▶ [Work task]
Please copy each line from the entries that contains the string "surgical".

*** Data to examine ***

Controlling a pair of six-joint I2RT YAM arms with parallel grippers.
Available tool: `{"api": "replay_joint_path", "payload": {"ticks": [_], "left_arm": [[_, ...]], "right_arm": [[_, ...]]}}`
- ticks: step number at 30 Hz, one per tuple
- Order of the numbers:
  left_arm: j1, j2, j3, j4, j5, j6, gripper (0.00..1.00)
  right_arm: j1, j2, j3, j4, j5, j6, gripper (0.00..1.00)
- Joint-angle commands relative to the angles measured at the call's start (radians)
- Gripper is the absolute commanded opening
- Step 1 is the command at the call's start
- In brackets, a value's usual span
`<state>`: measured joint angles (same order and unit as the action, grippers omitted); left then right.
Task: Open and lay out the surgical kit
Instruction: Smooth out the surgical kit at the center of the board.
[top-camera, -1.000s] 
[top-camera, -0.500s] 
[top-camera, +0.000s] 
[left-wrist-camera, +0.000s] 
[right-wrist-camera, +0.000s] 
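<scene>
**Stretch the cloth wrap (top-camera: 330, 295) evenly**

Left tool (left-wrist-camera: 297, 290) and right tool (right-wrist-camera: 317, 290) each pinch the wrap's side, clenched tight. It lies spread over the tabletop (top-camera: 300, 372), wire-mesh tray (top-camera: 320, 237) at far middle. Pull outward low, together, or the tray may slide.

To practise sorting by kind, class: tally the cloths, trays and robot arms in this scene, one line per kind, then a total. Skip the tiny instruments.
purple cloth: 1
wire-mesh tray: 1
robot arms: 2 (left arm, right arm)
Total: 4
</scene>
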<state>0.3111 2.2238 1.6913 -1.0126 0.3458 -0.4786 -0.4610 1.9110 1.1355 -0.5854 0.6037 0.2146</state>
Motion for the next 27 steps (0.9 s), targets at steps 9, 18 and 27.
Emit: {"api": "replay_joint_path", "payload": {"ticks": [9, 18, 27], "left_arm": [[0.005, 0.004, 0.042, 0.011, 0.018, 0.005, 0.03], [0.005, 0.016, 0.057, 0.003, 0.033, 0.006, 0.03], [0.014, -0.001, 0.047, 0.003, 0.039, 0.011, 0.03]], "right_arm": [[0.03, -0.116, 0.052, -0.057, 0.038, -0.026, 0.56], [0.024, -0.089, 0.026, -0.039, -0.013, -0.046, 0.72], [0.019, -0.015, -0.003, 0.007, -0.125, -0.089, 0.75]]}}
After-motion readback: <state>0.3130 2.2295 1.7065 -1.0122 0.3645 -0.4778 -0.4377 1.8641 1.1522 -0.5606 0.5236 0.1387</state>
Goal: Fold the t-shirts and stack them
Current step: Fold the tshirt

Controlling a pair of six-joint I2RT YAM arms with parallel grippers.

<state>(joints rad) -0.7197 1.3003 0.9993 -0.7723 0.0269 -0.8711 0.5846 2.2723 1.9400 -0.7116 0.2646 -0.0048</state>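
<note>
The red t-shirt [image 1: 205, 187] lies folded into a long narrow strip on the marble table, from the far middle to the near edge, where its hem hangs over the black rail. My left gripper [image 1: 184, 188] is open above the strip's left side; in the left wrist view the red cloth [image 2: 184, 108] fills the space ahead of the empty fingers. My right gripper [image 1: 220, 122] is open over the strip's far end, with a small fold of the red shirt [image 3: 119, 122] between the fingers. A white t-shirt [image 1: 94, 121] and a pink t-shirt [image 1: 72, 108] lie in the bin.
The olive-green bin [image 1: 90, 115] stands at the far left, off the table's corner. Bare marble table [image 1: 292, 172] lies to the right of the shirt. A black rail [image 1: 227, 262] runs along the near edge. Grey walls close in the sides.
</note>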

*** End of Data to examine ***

▶ [Exercise answer]
Task: Open and lay out the surgical kit
Instruction: Smooth out the surgical kit at the center of the board.

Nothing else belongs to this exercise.